President Juan Manuel Santos has made a concerted effort to quell any threat of violence, sending troops to emerald-rich state Boyacá after emerald baron Pedro Rincón was injured in a grenade attack last year.
“We definitely don’t want to go into an area where there is a risk of crime and irregularities,” Harebottle said. “The government is very supportive of getting things right and moving in the right direction, supporting foreign investment and increasing transparency.”
Both Colombian officials and industry experts are also working to stem the image that Colombia’s emerald market is impossible to enter and controlled by mafia-like groups.
Some have said that companies like Gemfields would be remiss not to invest in Colombia, given the quality of the gems mined there, but also warned that they should wait until there is full government backing.
“Investors would be incredibly skeptical if they were to establish an operation in Colombia without government support,” said Kieron Hodgson, an analyst with Charles Stanley Securities.
Besides concern over the emerald industry, Colombia has also faced bloody violence in regards to its gold mining operations.

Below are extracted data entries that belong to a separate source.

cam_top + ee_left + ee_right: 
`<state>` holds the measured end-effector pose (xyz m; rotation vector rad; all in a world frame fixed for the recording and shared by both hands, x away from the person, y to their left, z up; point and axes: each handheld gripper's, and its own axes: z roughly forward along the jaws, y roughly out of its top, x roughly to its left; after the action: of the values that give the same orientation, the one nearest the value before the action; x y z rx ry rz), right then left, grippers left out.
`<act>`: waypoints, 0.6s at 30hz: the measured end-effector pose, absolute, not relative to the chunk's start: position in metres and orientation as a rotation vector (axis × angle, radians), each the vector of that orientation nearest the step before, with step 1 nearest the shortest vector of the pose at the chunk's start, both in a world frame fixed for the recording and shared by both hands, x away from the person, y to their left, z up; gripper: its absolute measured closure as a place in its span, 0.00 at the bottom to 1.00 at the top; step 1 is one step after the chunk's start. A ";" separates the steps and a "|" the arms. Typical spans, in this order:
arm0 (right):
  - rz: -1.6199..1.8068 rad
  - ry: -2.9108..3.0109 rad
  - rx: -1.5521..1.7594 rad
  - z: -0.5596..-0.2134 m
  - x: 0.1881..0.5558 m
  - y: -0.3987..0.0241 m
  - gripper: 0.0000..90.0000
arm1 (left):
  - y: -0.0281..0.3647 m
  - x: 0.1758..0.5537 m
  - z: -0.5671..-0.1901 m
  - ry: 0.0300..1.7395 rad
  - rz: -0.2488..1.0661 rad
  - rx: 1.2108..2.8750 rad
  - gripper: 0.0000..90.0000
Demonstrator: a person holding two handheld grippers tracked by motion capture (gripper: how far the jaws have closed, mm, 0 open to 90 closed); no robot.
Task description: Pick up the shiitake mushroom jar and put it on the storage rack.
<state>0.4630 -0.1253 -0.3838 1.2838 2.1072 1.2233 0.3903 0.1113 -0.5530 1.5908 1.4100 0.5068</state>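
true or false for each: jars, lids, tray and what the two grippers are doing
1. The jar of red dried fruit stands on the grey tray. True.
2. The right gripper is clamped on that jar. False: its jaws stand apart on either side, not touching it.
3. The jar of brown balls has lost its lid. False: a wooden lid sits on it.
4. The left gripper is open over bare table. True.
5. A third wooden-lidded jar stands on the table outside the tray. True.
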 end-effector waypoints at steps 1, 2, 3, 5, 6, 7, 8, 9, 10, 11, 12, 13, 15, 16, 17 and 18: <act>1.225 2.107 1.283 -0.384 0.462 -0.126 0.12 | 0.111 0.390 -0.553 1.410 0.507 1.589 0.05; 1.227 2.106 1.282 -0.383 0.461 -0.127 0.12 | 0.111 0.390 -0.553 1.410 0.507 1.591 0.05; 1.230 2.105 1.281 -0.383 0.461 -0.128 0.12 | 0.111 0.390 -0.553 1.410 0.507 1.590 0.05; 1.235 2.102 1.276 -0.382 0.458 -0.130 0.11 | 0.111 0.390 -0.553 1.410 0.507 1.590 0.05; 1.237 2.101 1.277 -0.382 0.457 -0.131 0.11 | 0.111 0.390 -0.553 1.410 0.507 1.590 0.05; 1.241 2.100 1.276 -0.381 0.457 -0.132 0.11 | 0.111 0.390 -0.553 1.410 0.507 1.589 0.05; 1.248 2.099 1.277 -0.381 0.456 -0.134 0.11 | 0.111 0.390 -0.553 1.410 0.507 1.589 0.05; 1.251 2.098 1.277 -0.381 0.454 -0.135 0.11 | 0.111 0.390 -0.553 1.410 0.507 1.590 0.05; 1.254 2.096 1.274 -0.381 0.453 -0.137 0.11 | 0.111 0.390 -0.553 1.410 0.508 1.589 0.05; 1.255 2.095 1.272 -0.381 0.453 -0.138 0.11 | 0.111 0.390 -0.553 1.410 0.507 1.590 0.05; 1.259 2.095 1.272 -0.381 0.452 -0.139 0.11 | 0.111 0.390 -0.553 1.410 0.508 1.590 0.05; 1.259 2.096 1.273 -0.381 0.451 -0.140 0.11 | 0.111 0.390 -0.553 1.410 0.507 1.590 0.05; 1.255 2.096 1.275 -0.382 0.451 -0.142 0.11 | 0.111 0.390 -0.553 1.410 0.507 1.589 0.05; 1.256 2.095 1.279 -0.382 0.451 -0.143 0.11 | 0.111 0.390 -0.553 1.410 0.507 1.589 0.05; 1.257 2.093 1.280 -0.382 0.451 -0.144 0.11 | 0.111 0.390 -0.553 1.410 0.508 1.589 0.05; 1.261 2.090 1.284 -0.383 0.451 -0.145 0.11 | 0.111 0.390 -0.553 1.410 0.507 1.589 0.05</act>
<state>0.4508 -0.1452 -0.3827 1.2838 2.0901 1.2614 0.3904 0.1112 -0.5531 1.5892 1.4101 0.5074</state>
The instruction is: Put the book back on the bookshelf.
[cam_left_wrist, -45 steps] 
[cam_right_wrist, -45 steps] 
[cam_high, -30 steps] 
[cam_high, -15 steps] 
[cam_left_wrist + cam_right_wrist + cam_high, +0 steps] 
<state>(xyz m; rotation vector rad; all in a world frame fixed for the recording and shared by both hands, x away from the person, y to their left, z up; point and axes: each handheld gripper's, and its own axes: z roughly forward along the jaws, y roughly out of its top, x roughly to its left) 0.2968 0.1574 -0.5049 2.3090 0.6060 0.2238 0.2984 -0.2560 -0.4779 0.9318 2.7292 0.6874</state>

According to a study released by the Spanish conflict-analysis organization the Toledo International Center for Peace (CITpax), illegal gold mining has overtaken coca production as the top source of income for Colombia’s organized crime and guerrilla groups, including the Revolutionary Armed Forces of Colombia (FARC). Potential cocaine production in Colombia is down by 72 percent since 2001 and the country now ranks third in cocaine production, behind Perú and Bolivia, Gil Kerlikowske, director of the Office of National Drug Control Policy, said earlier this summer.
The report states that in eight of Colombia’s 32 provinces, gold mining has become the top source of income for these groups who have taken an advantage of an uptick of so-called “mom-and-pop” mining operations through extortion.
The rising price of gold on the world market – an ounce currently is worth over $1,700 – has helped contribute to a proliferation of the business, said Adam Isacson, a senior associate for regional security policy at the Washington Office on Latin America. A small mine is also easier to hide, as opposed to a coca field, and illegal gold mining is off the radar of U.S. authorities more concerned with anti-drug tactics, he said.
The CITpax report states 86 percent of Colombia’s gold is mined illegally, with around 20 percent of the profits from mines going to the FARC, and the National Liberation Army (ELN) and other criminal organizations controlling smaller shares.